The afternoon sessions began with a workshop, with small groups of 2-4 identifying emergent themes and questions, which were then collated into displays that informed a wider group discussion. Emergent themes included:
- Legitimacy in protest and policing
- Constructing the activist as ‘good’ or ‘bad’
- Surveillance/monitoring and data collection on protestors
- The legal process as a disruption or punishment
- Construction of protest as inherently violent
- Use of counterterrorist forces
- New use/abuse/misuse of existing laws and defences
- Case law designed for crime being used for activism
These themes provoked discussion surrounding the political roles of the police and the diffusion and hybridisation of police functions throughout the state; disabled activists referred to the DWP, youth activists and mothers with children referred to social services, the NHS as a border force in data collection and so on. Finally, it was concluded that police-academic partnerships make it difficult to write and teach critically about police behaviour without restrictive collaboration.

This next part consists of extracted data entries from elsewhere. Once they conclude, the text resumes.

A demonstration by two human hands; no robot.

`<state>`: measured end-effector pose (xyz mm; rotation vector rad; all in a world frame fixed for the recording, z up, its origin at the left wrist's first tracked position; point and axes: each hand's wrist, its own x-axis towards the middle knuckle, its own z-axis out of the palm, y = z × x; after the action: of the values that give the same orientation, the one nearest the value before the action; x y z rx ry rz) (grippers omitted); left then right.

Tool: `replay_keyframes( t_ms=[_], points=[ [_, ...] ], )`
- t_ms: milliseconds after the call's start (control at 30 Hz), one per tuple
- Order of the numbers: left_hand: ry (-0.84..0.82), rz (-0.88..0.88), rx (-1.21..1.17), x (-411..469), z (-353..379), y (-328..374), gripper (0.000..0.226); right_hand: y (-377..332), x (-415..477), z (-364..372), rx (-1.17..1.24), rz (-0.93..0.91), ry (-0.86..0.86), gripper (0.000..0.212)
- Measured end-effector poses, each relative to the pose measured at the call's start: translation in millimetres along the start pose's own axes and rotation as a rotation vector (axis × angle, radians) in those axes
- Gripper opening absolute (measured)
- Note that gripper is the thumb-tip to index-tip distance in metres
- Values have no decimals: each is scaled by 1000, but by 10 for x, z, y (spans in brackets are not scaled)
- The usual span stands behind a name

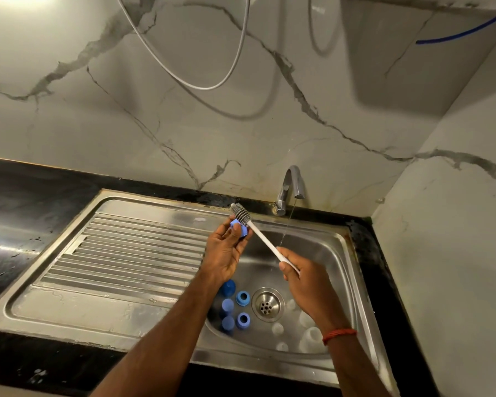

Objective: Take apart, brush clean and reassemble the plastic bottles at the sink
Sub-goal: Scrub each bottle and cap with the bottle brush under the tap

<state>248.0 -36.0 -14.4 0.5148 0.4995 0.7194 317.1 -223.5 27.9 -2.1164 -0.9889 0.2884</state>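
While left hand (226,253) fingers pinch a blue cap (236,224), right hand (301,285) fingers grip the brush (262,236), bristles pointing up-left.

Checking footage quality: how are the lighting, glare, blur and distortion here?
Head view: dim, warm light; glare on the counter at far left; the hose throws a soft shadow on the wall; wide angle skews the sink; clear bottles look blurry.

Caps (243,298) lie in the sink basin (337,253), left of the drain (267,305).
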Motion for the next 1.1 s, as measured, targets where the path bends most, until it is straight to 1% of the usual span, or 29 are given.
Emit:
replay_keyframes(
  t_ms=[100, 167, 200, 267, 333, 433, 533, 600, 767, 833, 967, 1033, 1100],
  points=[
    [62, 33, -27, 66, -33, 70, 46, 54, -46, -7, -53, -82, -66, 40],
    [79, 19, -28, 60, -44, 96, 52, 138, -100, -45, -24, -95, -89, 40],
    [65, -4, -35, 40, -41, 80, 51, 165, -113, -69, -12, -82, -86, 40],
    [9, -61, -61, -20, -2, 12, 41, 166, -85, -94, -21, -66, -58, 39],
    [-39, -94, -70, -58, 58, -59, 31, 125, -4, -73, -69, -91, -25, 39],
    [-75, -93, -37, -53, 123, -30, 31, 60, 68, -16, -71, -122, -18, 42],
    [-30, -78, -55, -26, 104, 94, 29, 165, -30, -30, -42, -144, -67, 43],
    [-14, -76, -45, -45, 75, 98, 31, 267, -122, -82, -35, -118, -89, 42],
    [-86, -61, 105, -113, 136, -21, 37, 150, -18, -26, -138, -155, -30, 41],
    [-48, -41, 115, -95, 190, 19, 38, 87, 32, 10, -100, -143, -7, 41],
    [95, -50, 45, -28, 90, 100, 48, 185, -131, 1, -75, -150, -49, 41],
    [121, -80, 8, -58, 79, 65, 52, 235, -172, -32, -86, -141, -52, 40],
    [106, -104, -2, -107, 150, 23, 54, 207, -107, -20, -124, -133, -14, 40]
  ],
)
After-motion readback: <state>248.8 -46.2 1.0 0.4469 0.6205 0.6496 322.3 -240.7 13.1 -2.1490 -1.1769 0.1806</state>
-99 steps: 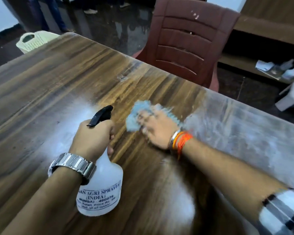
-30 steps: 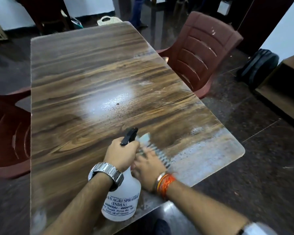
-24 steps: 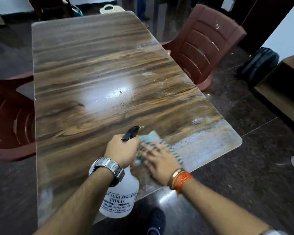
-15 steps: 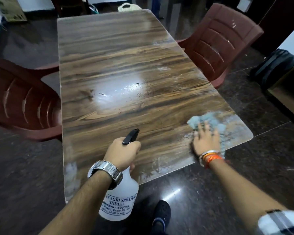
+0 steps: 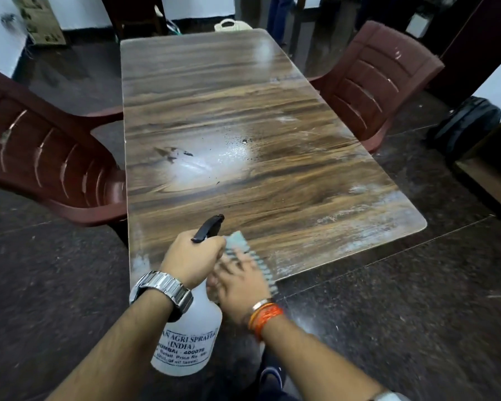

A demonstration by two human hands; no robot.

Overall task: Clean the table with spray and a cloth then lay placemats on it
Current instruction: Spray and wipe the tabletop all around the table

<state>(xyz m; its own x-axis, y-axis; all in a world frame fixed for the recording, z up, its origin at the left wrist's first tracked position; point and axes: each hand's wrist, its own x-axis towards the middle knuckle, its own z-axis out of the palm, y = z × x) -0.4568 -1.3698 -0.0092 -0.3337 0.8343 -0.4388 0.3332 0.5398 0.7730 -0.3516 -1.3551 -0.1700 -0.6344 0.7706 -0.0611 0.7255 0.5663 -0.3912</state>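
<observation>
A long wood-grain table (image 5: 243,111) stretches away from me, with a wet sprayed patch (image 5: 214,160) near its middle and whitish smears at its near right corner. My left hand (image 5: 193,260) grips the neck of a white spray bottle (image 5: 187,340) with a black trigger, held over the table's near edge. Just to its right, my right hand (image 5: 240,282) presses flat on a light blue cloth (image 5: 250,256) at the near edge; the hand is motion-blurred and covers most of the cloth. No placemats are in view.
Dark red plastic chairs stand at the table's left side (image 5: 49,160) and right side (image 5: 370,79). A black bag (image 5: 466,125) and a wooden shelf unit (image 5: 492,166) are on the dark floor at right. A pale basket (image 5: 232,24) sits beyond the far end.
My right hand has swept the cloth from the near right corner back left along the near edge, up beside the bottle. The left hand still holds the bottle in about the same spot.
</observation>
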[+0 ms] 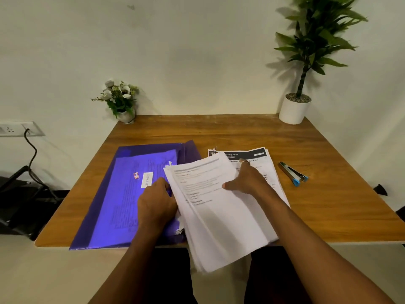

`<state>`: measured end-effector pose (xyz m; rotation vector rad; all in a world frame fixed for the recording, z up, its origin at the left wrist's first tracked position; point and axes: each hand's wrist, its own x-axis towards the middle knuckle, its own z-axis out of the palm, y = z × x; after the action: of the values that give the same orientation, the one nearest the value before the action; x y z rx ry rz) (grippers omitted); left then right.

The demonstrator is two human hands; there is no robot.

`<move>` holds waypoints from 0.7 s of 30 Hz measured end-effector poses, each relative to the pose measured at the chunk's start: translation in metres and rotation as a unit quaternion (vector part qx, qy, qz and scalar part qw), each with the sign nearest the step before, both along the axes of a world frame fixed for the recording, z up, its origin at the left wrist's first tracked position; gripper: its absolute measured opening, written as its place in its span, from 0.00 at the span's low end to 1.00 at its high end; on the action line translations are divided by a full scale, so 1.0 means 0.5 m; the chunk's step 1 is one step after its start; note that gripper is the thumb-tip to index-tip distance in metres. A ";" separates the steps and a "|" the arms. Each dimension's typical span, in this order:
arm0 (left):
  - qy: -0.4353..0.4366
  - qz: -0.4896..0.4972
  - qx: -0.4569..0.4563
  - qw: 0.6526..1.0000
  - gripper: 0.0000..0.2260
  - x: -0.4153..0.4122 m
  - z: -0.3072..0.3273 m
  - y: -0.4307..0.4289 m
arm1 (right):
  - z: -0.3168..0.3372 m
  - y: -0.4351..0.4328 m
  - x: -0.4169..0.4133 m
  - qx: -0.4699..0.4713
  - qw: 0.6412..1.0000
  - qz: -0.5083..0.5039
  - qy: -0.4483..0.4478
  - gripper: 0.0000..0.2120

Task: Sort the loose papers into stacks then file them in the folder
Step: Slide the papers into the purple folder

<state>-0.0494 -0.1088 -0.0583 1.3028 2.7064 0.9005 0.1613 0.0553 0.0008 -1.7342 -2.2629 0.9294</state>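
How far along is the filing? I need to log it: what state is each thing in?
folder: lying flat, printed pages inside.
stack: askew, overhanging the table edge.
sheet: flat, partly under the stack.
stapler: closed, lying apart.
left hand: grips the stack's left edge.
right hand: fingers straight, thumb on the stack.
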 end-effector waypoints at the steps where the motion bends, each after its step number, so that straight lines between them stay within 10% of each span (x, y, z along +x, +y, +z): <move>1: -0.003 -0.003 -0.015 1.000 0.12 0.000 0.001 0.000 | 0.006 0.006 0.001 -0.029 1.000 -0.010 -0.001 0.45; 7: -0.003 -0.004 -0.060 0.998 0.11 0.003 0.013 0.000 | 0.014 0.053 0.018 -0.153 0.982 -0.013 0.109 0.15; 15: -0.002 -0.001 -0.050 0.999 0.10 0.005 0.017 -0.001 | 0.015 0.024 0.012 -0.340 0.889 0.030 0.304 0.24; 21: -0.040 0.012 -0.044 0.998 0.09 0.005 0.027 -0.006 | 0.004 -0.005 0.029 -0.302 0.888 0.083 0.336 0.18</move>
<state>-0.0469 -0.1116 -0.0445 1.1939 2.6745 0.8066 0.1757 0.0530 0.0029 -1.0755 -1.7535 2.0557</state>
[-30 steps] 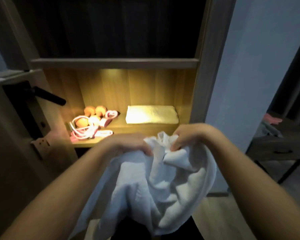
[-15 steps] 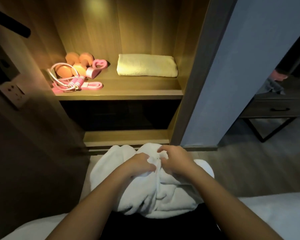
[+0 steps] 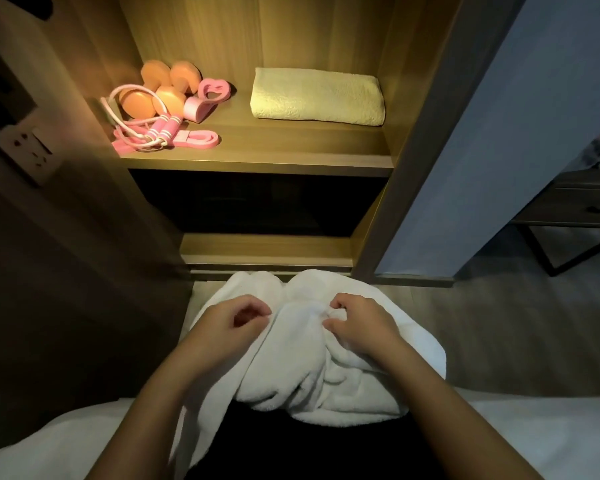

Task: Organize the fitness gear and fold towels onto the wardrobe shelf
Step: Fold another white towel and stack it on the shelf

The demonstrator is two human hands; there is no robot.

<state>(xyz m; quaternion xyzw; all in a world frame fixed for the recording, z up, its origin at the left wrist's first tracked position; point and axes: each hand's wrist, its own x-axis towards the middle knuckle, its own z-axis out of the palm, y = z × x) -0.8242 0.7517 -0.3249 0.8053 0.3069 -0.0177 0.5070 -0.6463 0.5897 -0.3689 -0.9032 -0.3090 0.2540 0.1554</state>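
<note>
Head: wooden wardrobe shelf (image 3: 291,148), grey floor (image 3: 499,323)

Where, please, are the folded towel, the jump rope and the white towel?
folded towel (image 3: 317,97), head view, middle of its top.
jump rope (image 3: 163,128), head view, a pink handle.
white towel (image 3: 309,362), head view, crumpled middle.

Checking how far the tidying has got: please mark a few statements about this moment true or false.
1. A folded towel lies on the right side of the lit shelf. True.
2. The white towel is already neatly folded. False: it is bunched and crumpled below the shelf.
3. The right hand grips the white towel. True.
4. The jump rope lies on top of the folded towel. False: it lies at the shelf's left, by the orange dumbbells, apart from the folded towel.
</note>
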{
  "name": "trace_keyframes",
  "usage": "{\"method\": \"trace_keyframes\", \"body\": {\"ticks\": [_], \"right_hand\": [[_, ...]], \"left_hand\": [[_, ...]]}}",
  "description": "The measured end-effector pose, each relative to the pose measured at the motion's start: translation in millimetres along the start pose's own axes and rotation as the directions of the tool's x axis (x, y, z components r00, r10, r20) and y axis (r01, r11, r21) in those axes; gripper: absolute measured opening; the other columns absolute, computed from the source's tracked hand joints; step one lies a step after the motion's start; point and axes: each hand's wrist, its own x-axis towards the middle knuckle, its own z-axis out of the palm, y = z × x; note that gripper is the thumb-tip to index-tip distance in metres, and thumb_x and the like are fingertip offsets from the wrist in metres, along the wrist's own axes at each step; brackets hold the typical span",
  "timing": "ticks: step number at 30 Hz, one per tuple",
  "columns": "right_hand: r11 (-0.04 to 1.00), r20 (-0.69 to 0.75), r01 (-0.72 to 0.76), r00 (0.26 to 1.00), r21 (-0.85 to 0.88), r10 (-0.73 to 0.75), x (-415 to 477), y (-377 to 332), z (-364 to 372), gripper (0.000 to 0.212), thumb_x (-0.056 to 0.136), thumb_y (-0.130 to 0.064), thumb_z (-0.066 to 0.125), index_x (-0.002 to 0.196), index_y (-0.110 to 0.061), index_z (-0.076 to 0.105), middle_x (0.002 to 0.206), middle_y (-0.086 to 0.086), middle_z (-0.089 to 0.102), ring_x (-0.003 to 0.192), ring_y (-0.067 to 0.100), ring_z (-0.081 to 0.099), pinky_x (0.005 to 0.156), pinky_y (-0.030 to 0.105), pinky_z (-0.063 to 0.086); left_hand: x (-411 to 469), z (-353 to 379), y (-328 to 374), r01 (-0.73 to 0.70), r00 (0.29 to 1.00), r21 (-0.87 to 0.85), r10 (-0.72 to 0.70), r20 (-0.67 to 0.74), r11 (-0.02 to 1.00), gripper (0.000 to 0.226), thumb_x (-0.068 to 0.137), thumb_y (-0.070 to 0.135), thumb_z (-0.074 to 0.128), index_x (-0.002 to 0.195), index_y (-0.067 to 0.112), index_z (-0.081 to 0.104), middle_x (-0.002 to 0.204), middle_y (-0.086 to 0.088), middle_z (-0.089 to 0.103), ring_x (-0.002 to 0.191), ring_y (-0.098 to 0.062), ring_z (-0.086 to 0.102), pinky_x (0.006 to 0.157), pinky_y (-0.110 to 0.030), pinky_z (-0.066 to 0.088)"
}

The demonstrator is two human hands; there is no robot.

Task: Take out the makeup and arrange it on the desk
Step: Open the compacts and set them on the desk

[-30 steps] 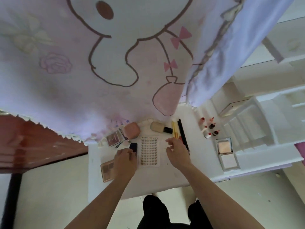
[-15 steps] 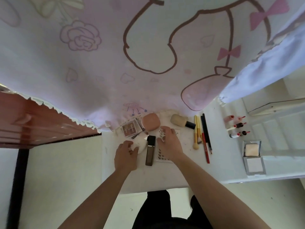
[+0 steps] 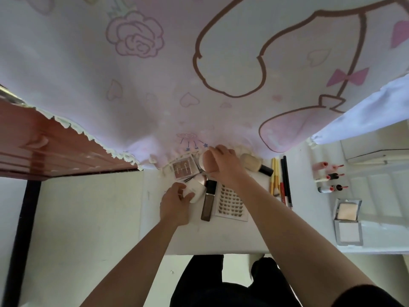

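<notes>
The pink compact lies at the far edge of the white desk, just beyond the far left corner of the lash tray. It is a rounded oblong. Its long axis seems to run from near to far, though the right hand hides much of it. That hand comes over the tray from the near side and sits on top of the compact, fingers curled down around its right side and far end.

Left of the tray a dark tube lies flat, almost touching the tray's edge. Its long axis runs near to far, with the black cap at the far end and the brown body toward the person. Left of the tube is a white case, tilted so its length runs from near-left to far-right. The left hand grips its near end, thumb on one side and fingers wrapped round the other.

An eyeshadow palette lies beyond the tray and to its left, just left of the compact. A stubby powder brush lies beyond the tray to the right, handle pointing right. Right of the tray, yellow brushes and red and black pencils lie side by side, lengths near to far. Farther right are small bottles and an open mirrored compact. A printed pink curtain hangs behind the desk.
</notes>
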Motion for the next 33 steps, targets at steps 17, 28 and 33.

The final session of the conference addressed outcomes and potential for further collaboration between attendees.
Finally, the event’s collection of abstracts and short articles was highlighted as particularly useful.
All of the discussions throughout the day highlighted the need for combined expertise in addressing this important trend in contemporary criminal justice and protest behaviour. We hope all attendees found the promise of further collaboration to answer these questions as exciting as we did.
Francesca Kilpatrick is a PhD student at Brighton University, looking at the securitisation trend in UK climate change policy and how this impacts climate activism and protests.